Study 3: FT596 CD19-CAR-iNK (iPSC derived CAR-iNK cells) for B cell lymphoma. Single dose of 3X107 to 9X108 cells. 98 patients enrolled, of which data were reported for 26. 18/26 achieved a response. At the highest dose, 9/12 patients had a complete response. The study is sponsored by Fate Therapeutics and clinical sites are located across the United States, including Illinois, Minnesota, Missouri, New York, Tennessee, Texas and Washington (NCT04245722).

Study 4: CD19-CAR-NK cells (cord blood derived CAR NK cells) for CD19+ Non-Hodgkin’s lymphoma.  44 patients enrolled, of which data has been reported for 11. They were treated with a single dose of 1X105 to 1X107/kg.
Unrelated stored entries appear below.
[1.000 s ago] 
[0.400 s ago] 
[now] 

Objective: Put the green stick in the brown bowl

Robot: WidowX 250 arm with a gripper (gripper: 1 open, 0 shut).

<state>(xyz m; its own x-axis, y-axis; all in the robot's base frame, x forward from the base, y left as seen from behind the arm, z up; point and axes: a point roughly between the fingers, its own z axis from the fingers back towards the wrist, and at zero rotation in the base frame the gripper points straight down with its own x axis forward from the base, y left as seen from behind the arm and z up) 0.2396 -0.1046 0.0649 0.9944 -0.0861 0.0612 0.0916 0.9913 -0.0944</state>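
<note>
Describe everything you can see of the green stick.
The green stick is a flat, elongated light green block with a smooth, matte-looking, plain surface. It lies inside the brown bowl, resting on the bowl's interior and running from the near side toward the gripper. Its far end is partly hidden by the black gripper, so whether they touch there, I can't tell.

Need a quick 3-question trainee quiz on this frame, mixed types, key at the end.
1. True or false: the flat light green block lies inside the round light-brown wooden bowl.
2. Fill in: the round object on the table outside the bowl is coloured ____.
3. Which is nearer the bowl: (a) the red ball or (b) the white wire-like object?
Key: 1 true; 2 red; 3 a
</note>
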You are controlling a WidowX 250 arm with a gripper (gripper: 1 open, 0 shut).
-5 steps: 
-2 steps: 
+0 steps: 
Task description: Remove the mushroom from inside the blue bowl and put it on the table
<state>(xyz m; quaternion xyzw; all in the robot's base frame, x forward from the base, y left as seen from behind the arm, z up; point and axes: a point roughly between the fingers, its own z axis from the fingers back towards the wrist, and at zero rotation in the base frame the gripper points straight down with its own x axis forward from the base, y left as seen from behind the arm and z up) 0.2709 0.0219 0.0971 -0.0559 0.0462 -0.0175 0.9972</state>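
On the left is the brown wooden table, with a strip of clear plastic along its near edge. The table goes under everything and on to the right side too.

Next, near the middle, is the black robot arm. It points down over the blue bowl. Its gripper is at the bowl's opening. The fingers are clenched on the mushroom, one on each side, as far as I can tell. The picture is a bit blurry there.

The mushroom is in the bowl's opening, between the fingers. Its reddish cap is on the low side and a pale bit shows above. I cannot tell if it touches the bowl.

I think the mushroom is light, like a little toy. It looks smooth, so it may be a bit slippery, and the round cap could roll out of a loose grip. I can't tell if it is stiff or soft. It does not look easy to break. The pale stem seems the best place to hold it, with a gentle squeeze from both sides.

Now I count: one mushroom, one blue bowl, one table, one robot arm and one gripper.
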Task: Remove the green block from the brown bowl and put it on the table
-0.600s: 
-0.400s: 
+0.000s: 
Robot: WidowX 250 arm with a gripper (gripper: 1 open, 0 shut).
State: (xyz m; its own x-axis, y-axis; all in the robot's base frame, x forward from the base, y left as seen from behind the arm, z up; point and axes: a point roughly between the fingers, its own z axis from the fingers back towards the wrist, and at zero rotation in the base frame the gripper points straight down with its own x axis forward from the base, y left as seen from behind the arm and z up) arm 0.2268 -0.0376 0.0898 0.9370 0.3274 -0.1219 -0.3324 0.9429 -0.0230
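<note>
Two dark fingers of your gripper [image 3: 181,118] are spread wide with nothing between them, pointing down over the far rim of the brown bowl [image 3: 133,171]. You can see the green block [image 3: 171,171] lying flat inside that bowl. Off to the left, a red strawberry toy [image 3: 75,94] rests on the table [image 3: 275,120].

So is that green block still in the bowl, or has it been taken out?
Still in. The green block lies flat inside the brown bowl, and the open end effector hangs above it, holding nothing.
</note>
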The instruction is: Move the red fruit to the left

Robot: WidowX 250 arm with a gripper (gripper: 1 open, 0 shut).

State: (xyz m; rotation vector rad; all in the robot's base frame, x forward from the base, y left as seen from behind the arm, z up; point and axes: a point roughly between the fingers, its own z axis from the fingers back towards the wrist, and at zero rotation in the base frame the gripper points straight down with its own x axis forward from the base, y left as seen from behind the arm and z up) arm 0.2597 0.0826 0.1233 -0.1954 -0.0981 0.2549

After a median follow-up of 13.8 months, 8 (73 percent) had a response (rapid within 30 days). CAR-NK cells expanded and persisted for at least 12 months. The study sponsor and clinical site is the University of Texas MD Anderson Cancer Center, Houston, Texas, United States (NCT03056339).

Given that the available evidence for CAR-NK studies show both safety and reasonable efficacy at reducing targeted cancers, it is not valid to conclude that NK cells are not an effective therapy for cancer. Indeed, the likely progress from these very encouraging studies of a new cohort of new clinical trials, are likely to provide a major shift towards innovative CAR-NK therapies.